In Sleeping With Other People‘s opening scene, she breaks up with her boyfriend and runs into the bathroom to have a full-blown panic attack that’s only assuaged by texting Matthew (Adam Scott), the creepy married doctor with whom she’s carrying on an affair. This is followed by a painful assignation between the two in his office that twists from a damaged eroticism to devastating sadness. After breaking things off with Matthew, she runs into him by accident, and dashes into the bathroom to vomit. The desperation in her grasping for a genuine relationship doesn’t drag the story down, though, but heightens the strong romantic undercurrent of her friendship with Jake.
It helps that Brie and Sudeikis are trained in the fine-tuning required for TV comedy instead of the big-screen big gesture, as this makes Lainey and Jake’s potentially problematic set pieces — like the one where they drop a pile of Ecstasy and have a dance-off at a kids’ birthday party set to David Bowie’s “Modern Love” — not feel parachuted in from a Seth Rogen flick.

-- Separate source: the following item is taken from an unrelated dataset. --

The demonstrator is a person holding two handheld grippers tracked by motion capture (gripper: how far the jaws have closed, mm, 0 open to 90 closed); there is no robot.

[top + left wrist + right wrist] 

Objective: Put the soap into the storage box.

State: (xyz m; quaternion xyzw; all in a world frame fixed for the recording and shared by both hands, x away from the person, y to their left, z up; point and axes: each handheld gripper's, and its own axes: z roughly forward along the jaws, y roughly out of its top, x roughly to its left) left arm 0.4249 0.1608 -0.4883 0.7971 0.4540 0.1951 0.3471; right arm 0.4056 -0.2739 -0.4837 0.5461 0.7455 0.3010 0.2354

But Sleeping With Other People remains imbalanced, its comedic examination of Lainey’s life more energetic than its glances at Jake. Sudeikis is a versatile comedic lead, able to deliver stinging sarcasm, laidback snark, or genial warmth with equal ease. But here his placidity doesn’t connect nearly as much as Lainey’s energy. He burns some dramatic calories while trying to woo his high-powered boss Paula (Amanda Peet), but Sudeikis’ confidence is just too firmly rooted, for Jake’s romantic problems to carry a fraction of the weight of Lainey’s.

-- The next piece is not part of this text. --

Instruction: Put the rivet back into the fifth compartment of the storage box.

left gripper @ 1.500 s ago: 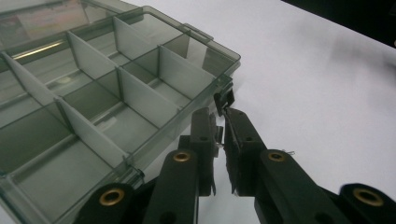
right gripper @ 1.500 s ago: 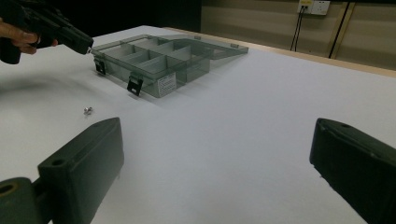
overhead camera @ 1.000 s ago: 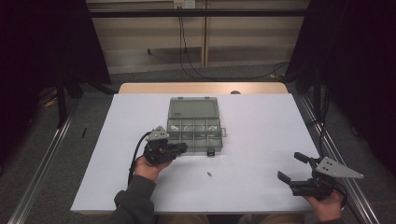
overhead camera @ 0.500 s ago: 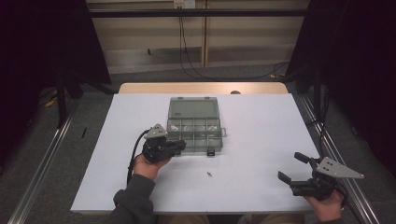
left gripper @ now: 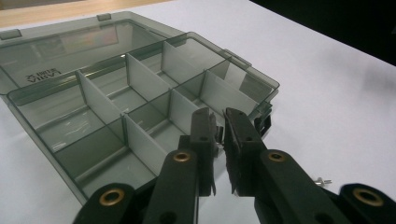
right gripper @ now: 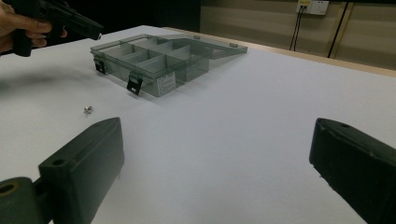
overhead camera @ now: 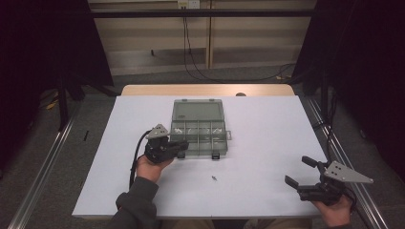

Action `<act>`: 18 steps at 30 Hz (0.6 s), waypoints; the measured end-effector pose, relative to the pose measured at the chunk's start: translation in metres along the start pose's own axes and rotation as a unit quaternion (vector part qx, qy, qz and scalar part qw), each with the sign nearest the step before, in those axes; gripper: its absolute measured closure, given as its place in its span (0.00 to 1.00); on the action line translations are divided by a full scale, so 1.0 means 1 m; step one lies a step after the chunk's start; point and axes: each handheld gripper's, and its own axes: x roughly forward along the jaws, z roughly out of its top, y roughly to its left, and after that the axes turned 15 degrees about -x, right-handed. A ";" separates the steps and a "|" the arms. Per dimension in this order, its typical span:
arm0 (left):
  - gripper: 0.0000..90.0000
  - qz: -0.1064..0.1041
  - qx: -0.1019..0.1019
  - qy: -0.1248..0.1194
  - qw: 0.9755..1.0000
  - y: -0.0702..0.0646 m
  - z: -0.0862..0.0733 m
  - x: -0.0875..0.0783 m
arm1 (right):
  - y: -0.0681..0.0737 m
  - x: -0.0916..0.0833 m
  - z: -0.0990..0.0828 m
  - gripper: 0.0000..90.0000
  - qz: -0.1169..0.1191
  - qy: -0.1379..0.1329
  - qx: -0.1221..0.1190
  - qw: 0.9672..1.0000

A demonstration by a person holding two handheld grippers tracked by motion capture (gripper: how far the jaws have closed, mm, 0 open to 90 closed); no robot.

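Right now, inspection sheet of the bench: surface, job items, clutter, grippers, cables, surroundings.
Surface: white table, flat.
Job items: grey compartment box, lid open and lying back; small screw loose on the table in front of it.
Clutter: nothing seen.
Grippers: left gripper over the box's near left corner, jaws shut, something small and pale between the tips, too small to name; right gripper at the near right edge, jaws wide, empty.
Cables: black cable from the left gripper; wall cables behind.
Surroundings: dark curtains, floor rails.

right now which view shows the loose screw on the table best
The right gripper view: the screw lies unobstructed on the white table. In the high view it is a speck; in the left gripper view it peeks from behind the fingers.
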 end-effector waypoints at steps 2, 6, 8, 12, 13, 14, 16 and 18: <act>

Sleeping With Other People has been sold as something of a female-powered bed-hopping comedy like Trainwreck. That’s not entirely false. It takes a particular kind of nerve to include the scene where a baffled Jake is giving Lainey a point-by-point masturbation tutorial and then somehow works in a reference to an IBM Thinkpad. But Headland doesn’t show as much interest in aerobic sex scenes or the one-night-stand montage of shame as she does in frank talk between friends that both establishes intimacy and lands a joke.
In this again, it recalls When Harry Met Sally, trying simultaneously to demystify its characters’ hangups, establish the bona fides of their friendship, and celebrate old-fashioned romance. Headland is able to do all of that and also retain a surprising emotional honesty by her all-too-conventional conclusion.